Life can get complicated in survey research, and here’s a prime example: On the way to better sampling in random-digit-dialed telephone surveys, the theoretical margin of error has, of all things, increased.
Not in a big way; indeed hardly in a meaningful one. But it’s an interesting tale, at least to those of us concerned with such matters, as well as a reminder about the tradeoffs between theory and empiricism, and the need to do the right thing even when it smarts a little.
The right thing, these days, is to expand traditional landline samples to include people who only use cell phones. We’ve been doing so since October 2008, as have most of our colleagues producing good-quality telephone surveys based on representative, random samples of respondents.
Empirically there’s not a great reason to go to this effort. Customary weighting techniques, used to true up samples by adjusting them to Census norms for variables such as age, race, sex and education, do a good job correcting landline samples for the absence of cell-only respondents. (Adding a few other weighting variables, such as home ownership, can help further.) As I’ve reported before, when we look at our landline-only results, adding cell-only participants doesn’t make a meaningful difference in the variables we measure. That’s because their attitudes just aren’t that different from those of their landline-using demographic counterparts.

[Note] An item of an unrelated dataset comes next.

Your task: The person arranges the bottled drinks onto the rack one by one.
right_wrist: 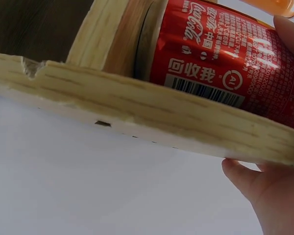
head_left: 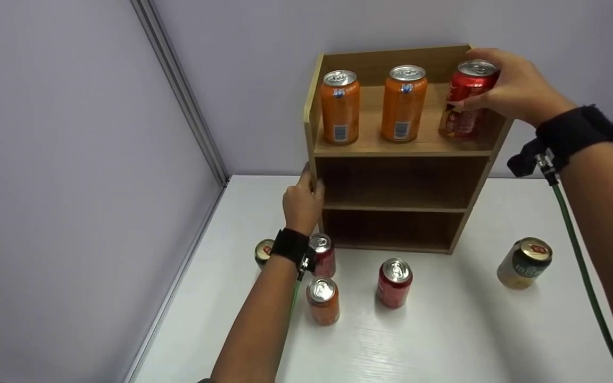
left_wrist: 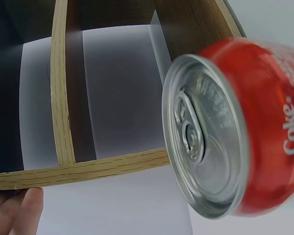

That said, roughly 20 percent of Americans now are in cell-only households, and theoretically, if not empirically, that’s just too much noncoverage to tolerate. So we do include them – with a paradoxical and indeed somewhat perverse effect: Higher theoretical sampling error.
The reason is something called “design effect,” meaning the effect sampling and weighting techniques may have on random-sample survey estimates. There is, for example, a design effect due to clustering in area-probability samples, the kind drawn for face-to-face interviews. The mostly face-to-face exit polls done for ABC News and other media have a design effect of 2.25, meaning the margin of sampling error for an exit poll of 1,000 people is 4.5 points. Without the design effect it would be 3 points. (You figure it by multiplying the error margin based on sample size alone by the square root of the design effect.)
There’s also design effect due to weighting. In most traditional landline samples it’s been minimal, but cell-only sampling’s changed things. While there’s a variety of approaches (ours is described here), each requires additional layers of weighting to fit the cell and landline samples together. That additional weighting means more design effect, an average of 1.42, for example, in our most recent ABC News/Washington Post polls. Plug that into the equation and our polls of 1,000 people now have a theoretical margin of error of 3.5 points, rather than the customary 3 points before we started including cell-only respondents.
It’s ironic that theoretical sampling error is higher as a result of measures that clearly improve a sample by expanding its coverage of the target population (all adults in this country, regardless of what kind of phone they have.) That’s because noncoverage, as big a problem as it can be, falls within the rubric of nonsampling error, rather than sampling error, so addressing it doesn’t help the error-margin calculation. (For more on sampling error, see here.)
This kind of tradeoff’s nothing new; I wrote a piece years ago describing how higher response rates in probability surveys can be produced by techniques that create other problems, such as, again, increased noncoverage. That means that higher response rates, while desirable on an all-else-is-equal basis, are not, in and of themselves, a sure sign of better data.
So, it turns out, is the case with lower sampling error; indeed, as with response rates, judging a poll’s quality solely by its error margin can be misleading. Polls that don’t include cell-phone respondents may have a slightly lower theoretical margin of error, but only because of their noncoverage. Others may simply not bother to include design effect in their calculation of error margin; it can look slightly lower because a step’s been skipped in figuring it.
Given the world of compromised data out there, produced by inferior or theoretically challenged means, spending time on the niceties of design effects may be small beans. Nonetheless, good research depends on a range of best-practices measures, in sampling, coverage, questionnaire design and data analysis alike. And sometimes it means doing the right thing – even if it adds a half-point to your margin of sampling error.